You can typically return your leased car at the end of the lease term, which is usually between 24 to 36 months. The exact date is specified in your lease agreement. However, you have a few other options, each with significant financial implications.
The most straightforward time to return the car is at the maturity date. A few months before this date, the leasing company will contact you to arrange an inspection and discuss next steps. You are not obligated to wait until the exact day; most leases include a "early return" window, often the last 30-60 days of the term, allowing you to drop off the car early without additional termination fees, though you are still responsible for any excess wear and tear or mileage charges.
Returning the car significantly before the lease term ends is called early termination. This is almost always a costly decision. The charges can include all remaining monthly payments, plus an early termination fee, which can amount to thousands of dollars. It's rarely financially advisable.
Alternatively, you might explore a lease transfer or swap through a service like Swapalease or LeaseTrader. This allows someone else to take over your lease payments, which can be a smarter financial move if you need to get out of the lease early.
| Action | Typical Timeline | Key Considerations & Potential Costs |
|---|---|---|
| Standard Return | At the end of the lease term (e.g., 36 months) | Possible charges for excess mileage (e.g., $0.25/mile over 36,000 miles) and wear-and-tear damages. |
| Early Return (within window) | Last 30-60 days of the lease | Avoids early termination fee, but all other end-of-lease charges still apply. |
| Early Termination | Anytime before the term ends | Very expensive; often includes remaining payments + a fee (e.g., $400-$800). |
| Lease Transfer | Can be initiated anytime | Involves a transfer fee (e.g., $300-$500); requires lessee credit approval. |
| Lease Extension | Month-to-month after maturity | Allows you to keep the car longer; monthly payment usually remains the same. |
The best course of action is to review your lease agreement carefully and contact your leasing company directly to understand all your options and the exact costs associated with each.

Check your lease agreement—the end date is right there. Honestly, just wait it out. The only good time to give it back is when the contract is up. Trying to return it early will cost you a fortune in penalties. When your time is almost up, the company will send you a package with all the instructions for the inspection and drop-off. It’s pretty straightforward if you’ve taken care of the car and stayed within your mileage.

As a former finance manager at a dealership, I saw people get shocked by early termination fees. The system is designed for you to keep the car for the full term. Your best bet is to plan for the end. About 90 days out, start assessing the car's condition and your mileage. If you're over, you might want to preemptively fix small dings or consider a third-party warranty to cover excess wear and tear. This proactive approach saves money and hassle at turn-in.

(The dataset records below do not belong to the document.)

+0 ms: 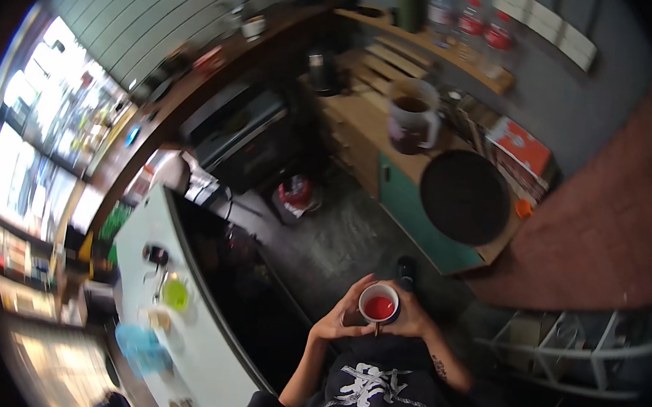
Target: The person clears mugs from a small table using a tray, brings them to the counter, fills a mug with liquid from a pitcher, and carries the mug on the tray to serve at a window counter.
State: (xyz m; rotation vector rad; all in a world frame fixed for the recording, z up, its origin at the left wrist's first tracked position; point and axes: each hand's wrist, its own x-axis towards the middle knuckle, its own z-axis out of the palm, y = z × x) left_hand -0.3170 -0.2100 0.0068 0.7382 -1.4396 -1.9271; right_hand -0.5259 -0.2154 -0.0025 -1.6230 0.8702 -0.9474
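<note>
Holds a white-rimmed cup (380, 292) of red liquid (379, 308) in front of a dark shirt (385, 381) with white print, with the left grip (344, 320) curled around one side, the right grip (411, 319) around the other, and the handle pointing back toward the shirt. Shows what looks like a dark shoe (406, 270) just past the right grip. To the left of the grip, reveals a pale tabletop (200, 331) bearing a bright green cup (175, 294), a blue plastic bag (138, 348) and a small dark jar (155, 254). Ahead and to the right, includes a green-doored cabinet (409, 209) with a round black tray (465, 197), an orange-and-white box (523, 144) and a pitcher (405, 126) of brown liquid on top. Ahead and to the left, shows a red object (295, 191), too blurred to identify, near the floor (339, 238). Farthest ahead, beyond the cabinet top, includes red-capped bottles (470, 30) on a wooden shelf (457, 52).
</note>
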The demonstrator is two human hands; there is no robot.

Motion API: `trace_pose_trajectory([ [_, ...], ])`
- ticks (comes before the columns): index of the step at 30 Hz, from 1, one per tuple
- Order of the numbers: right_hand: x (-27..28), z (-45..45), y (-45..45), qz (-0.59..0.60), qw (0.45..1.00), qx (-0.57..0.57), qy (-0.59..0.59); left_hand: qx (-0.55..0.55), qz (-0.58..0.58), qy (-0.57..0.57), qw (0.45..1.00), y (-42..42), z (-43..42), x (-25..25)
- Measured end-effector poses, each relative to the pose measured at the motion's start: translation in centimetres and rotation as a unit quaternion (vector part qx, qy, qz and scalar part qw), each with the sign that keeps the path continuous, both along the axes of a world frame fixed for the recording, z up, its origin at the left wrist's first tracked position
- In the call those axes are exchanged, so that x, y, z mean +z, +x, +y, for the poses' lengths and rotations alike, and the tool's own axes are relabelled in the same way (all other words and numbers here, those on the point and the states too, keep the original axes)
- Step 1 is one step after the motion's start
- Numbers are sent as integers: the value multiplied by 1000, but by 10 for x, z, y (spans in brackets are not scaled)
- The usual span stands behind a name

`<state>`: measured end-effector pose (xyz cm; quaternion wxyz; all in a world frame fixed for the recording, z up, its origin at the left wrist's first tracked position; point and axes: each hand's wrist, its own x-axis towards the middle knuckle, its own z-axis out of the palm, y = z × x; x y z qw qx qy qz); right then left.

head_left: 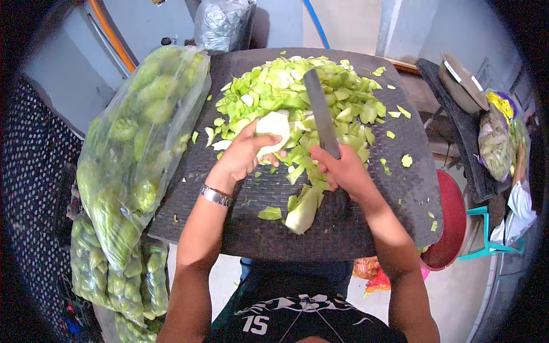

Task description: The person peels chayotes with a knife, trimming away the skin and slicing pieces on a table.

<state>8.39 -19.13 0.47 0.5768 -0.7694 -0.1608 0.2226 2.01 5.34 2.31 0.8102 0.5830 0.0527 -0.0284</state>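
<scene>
My left hand (246, 152), with a metal watch at its wrist, is wrapped round a pale peeled vegetable (273, 132). The handle of a long knife (322, 111) is in my right hand (343, 168), and its broad grey blade points up and away over a big heap of green peelings (274, 86). The blade does not touch the held vegetable. A second pale vegetable piece (301, 214), partly green, lies on the dark woven tabletop (246, 237) below my hands, with a loose peel (269, 213) beside it.
A large clear bag of green vegetables (137, 131) leans along the table's left edge, with more filled bags (108, 274) below. At the right are a red round stool (449, 223), a teal chair frame (492, 246), a basin (463, 86) and part of a person (519, 206).
</scene>
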Motion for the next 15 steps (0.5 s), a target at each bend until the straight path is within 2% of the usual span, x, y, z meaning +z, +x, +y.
trace_pose_trajectory([
  [4, 14, 0, -9, -254, 964, -65, -37, -48, -11, -47, 998, -3, -7, 5],
  [7, 24, -3, -12, -299, 950, -78, -46, -40, 0, -21, 999, -7, -10, 6],
  [15, 27, -5, -12, -313, 944, -50, -91, -76, 1, 46, 996, -7, -15, 4],
])
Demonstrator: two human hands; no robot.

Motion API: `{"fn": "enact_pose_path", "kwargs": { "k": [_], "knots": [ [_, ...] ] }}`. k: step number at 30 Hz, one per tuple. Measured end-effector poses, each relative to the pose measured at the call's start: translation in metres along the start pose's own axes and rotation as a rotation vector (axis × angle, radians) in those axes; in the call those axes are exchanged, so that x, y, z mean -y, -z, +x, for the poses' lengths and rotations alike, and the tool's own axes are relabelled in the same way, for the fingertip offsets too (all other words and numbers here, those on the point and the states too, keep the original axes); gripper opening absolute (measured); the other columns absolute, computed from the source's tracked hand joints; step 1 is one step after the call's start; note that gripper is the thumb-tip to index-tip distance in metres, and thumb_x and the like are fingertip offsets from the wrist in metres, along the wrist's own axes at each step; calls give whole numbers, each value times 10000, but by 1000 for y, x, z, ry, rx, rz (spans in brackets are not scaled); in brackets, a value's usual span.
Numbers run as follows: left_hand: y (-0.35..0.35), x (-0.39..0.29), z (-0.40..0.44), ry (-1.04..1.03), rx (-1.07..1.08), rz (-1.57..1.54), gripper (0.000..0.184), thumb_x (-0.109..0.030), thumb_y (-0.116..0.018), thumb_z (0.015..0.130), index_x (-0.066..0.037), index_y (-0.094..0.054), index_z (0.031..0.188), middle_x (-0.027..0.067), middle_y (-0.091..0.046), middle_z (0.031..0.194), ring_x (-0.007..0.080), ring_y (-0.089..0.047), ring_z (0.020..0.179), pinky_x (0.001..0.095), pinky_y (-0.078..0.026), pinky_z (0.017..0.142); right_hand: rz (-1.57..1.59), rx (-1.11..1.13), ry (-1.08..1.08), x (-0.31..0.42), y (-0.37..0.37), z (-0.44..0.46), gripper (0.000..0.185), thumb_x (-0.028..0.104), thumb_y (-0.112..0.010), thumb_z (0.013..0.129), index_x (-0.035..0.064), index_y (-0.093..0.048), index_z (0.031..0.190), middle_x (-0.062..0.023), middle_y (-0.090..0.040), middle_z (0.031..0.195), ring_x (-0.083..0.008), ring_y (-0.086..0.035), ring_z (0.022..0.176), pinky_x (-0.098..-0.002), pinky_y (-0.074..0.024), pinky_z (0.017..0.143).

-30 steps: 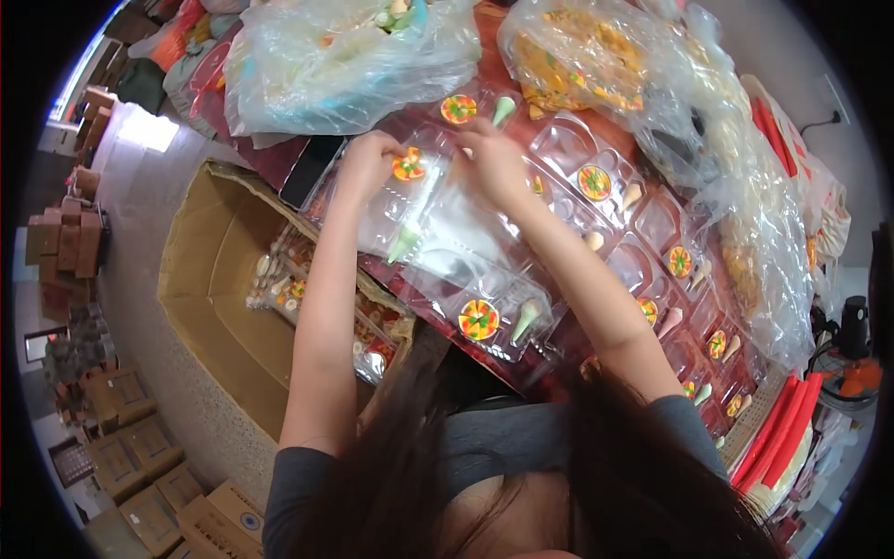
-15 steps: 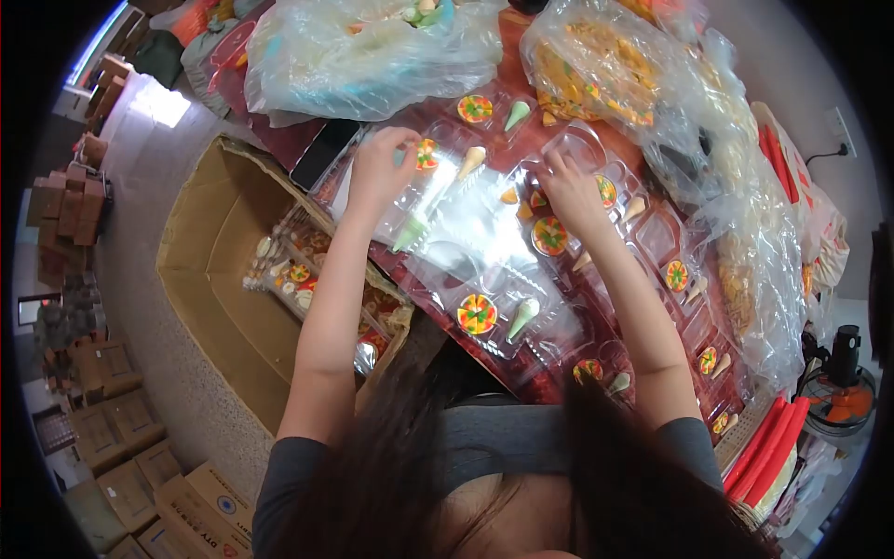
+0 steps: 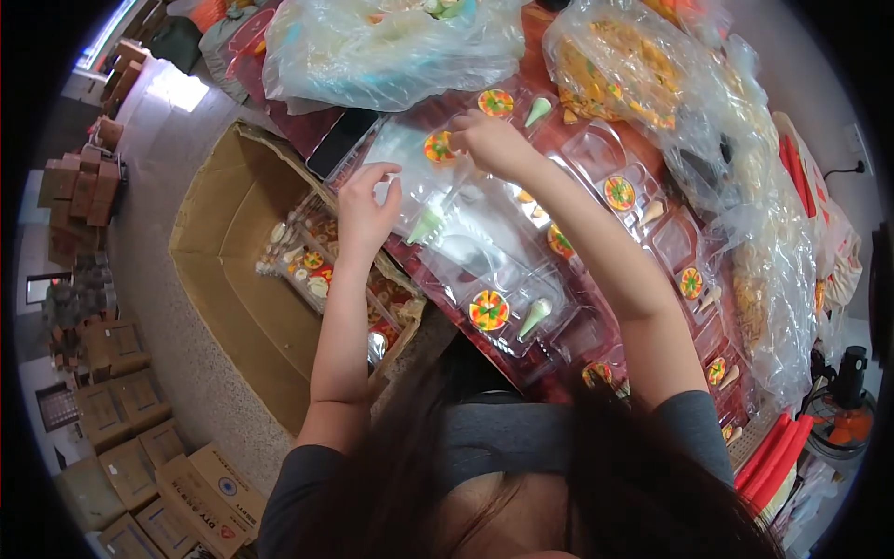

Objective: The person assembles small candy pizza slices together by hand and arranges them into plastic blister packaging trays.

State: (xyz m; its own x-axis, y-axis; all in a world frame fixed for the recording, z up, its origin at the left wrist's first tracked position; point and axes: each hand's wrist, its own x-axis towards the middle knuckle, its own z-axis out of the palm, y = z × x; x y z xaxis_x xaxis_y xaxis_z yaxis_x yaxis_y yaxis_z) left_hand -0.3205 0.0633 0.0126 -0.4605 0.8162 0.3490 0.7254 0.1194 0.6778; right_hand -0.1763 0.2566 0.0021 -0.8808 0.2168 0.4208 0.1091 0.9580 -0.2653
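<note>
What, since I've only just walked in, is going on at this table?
Someone is working over clear plastic trays. Their right hand is at a round, pizza-like piece; whether it grips it is unclear. The left hand hovers nearby, thumb and fingers apart. Several trays hold a similar disc beside a cone-shaped piece.

Round discs (image 3: 489,310): red, orange and yellow wedges, green middles. Cone (image 3: 535,317) by the near disc: pale green, whitish top. Cone (image 3: 652,212) farther right: cream-beige. My sleeve (image 3: 689,429): dark grey, plain. Tabletop (image 3: 643,149): glossy red, orange-red in places. Big bag (image 3: 391,56): milky clear, light-blue tints. Second bag (image 3: 619,70): clear, orange-yellow contents. Open carton (image 3: 223,270): brown. Floor (image 3: 144,219): grey, speckled. Rolls (image 3: 778,466): bright red. Fan (image 3: 849,415): black, orange.
</note>
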Motion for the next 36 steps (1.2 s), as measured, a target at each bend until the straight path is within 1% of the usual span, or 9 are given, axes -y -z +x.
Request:
{"fn": "enact_pose_path", "kwargs": {
  "k": [1, 2, 7, 10, 17, 21, 26, 31, 36],
  "knots": [
    [2, 3, -3, -7, -17, 40, 199, -29, -607, 767, -55, -673, 953, 23, -666, 923, 150, -603, 769, 247, -452, 650, -90, 11, 99, 0, -7, 5, 106, 74, -588, 753, 76, -668, 823, -56, -631, 856, -266, -590, 842, -356, -497, 744],
    [4, 6, -7, -2, -20, 43, 199, -29, -607, 767, -55, -673, 953, 23, -666, 923, 150, -603, 769, 247, -452, 650, -85, 13, 103, -1, -13, 8, 106, 74, -588, 753, 76, -668, 823, -56, -631, 856, -266, -590, 842, -356, -497, 744],
    [8, 16, -22, 88, -25, 70, 191, -36, -604, 767, -53, -667, 947, 24, -663, 930, 161, -600, 792, 260, -454, 672, -28, 44, -68, -6, -31, 14, 57, 25, -594, 720, 37, -637, 757, -68, -626, 903, -274, -575, 831, -356, -489, 738],
    [-1, 19, -25, 54, -19, 82, 190, -37, -603, 767, -50, -664, 947, 32, -661, 948, 174, -598, 794, 263, -455, 676, -9, 124, -183, -13, -31, 12, 46, 22, -596, 715, 27, -633, 742, -72, -630, 896, -273, -579, 820, -354, -491, 730],
    [-9, 15, -24, 25, -50, 123, 193, -34, -600, 767, -39, -657, 951, 43, -659, 966, 204, -603, 806, 282, -466, 697, 69, 160, -261, -9, -19, 9, 49, 22, -608, 709, 10, -636, 748, -76, -634, 868, -265, -584, 783, -359, -494, 716],
    [-15, 16, -24, -45, -51, 106, 197, -36, -601, 765, -37, -656, 954, 49, -659, 976, 236, -606, 830, 308, -474, 743, 126, 199, -347, -3, -8, 12, 69, 26, -626, 711, 12, -653, 773, -67, -631, 824, -252, -590, 765, -347, -495, 704],
    [-26, 1, -10, -76, -41, 100, 169, -40, -592, 765, -44, -649, 924, 80, -642, 982, 274, -582, 916, 348, -484, 801, 147, 100, -268, -9, -18, 6, 113, 45, -631, 671, 65, -677, 773, -64, -638, 817, -269, -603, 748, -352, -490, 654],
    [-41, -10, 7, -108, -26, 120, 169, -42, -605, 762, -47, -651, 925, 64, -647, 974, 265, -579, 898, 338, -473, 796, 60, 133, -154, -14, -21, 4, 128, 53, -634, 673, 68, -684, 789, -60, -643, 812, -274, -609, 758, -358, -491, 655],
    [-58, -14, 16, -172, 54, 154, 134, -53, -613, 768, -52, -659, 894, 60, -635, 976, 264, -566, 893, 339, -477, 788, 0, 70, -143, -13, -22, 4, 112, 63, -641, 671, 65, -680, 776, -60, -653, 768, -273, -614, 713, -358, -492, 643]
  ]
}}
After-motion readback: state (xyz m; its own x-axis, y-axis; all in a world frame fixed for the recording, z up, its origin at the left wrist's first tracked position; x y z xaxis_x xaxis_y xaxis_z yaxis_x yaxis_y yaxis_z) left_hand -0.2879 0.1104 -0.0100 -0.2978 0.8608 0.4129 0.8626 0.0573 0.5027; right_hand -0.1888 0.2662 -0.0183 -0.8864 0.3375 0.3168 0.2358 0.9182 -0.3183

Life happens, and sometimes you need out of a lease early. Before you do anything, call your leasing company and ask for a "payoff quote." This is the total amount to buy the car and terminate the lease immediately. Then, check the car's current market value on sites like Kelley Blue Book. If the payoff is less than the value, you might have positive equity and could even sell it for a profit to a dealer like CarMax, paying off the lease yourself.

Many folks don't realize that the end of your lease is a great time to get into a new car. Dealers are highly motivated to help you because they want your business again. As your turn-in date approaches, you have leverage. You can often negotiate a great deal on a new lease if you agree to return your current car to the same brand's dealership. They might even waive some of the disposition fee or last payment as an incentive. It’s worth exploring before you automatically hand over the keys.